● **What you should do**: The answer consists of one number: how many lines of the data below include the string "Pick".

____

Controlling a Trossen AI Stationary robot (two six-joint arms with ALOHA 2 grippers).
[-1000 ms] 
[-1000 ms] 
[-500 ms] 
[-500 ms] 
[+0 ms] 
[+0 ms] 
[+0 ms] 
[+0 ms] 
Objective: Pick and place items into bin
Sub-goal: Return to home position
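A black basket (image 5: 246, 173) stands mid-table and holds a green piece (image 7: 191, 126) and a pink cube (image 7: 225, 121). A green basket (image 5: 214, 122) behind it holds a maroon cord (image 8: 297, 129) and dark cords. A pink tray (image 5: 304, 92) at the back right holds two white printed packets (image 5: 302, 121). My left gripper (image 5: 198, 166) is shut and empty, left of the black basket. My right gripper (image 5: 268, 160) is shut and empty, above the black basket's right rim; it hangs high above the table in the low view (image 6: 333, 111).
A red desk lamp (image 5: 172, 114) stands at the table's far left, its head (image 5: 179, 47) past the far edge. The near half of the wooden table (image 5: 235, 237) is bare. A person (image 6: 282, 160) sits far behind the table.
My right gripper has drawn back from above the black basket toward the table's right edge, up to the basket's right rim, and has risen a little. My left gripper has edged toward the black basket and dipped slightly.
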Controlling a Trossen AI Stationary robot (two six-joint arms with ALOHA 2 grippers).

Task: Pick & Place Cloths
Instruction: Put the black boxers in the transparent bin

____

● **Exercise response**: 2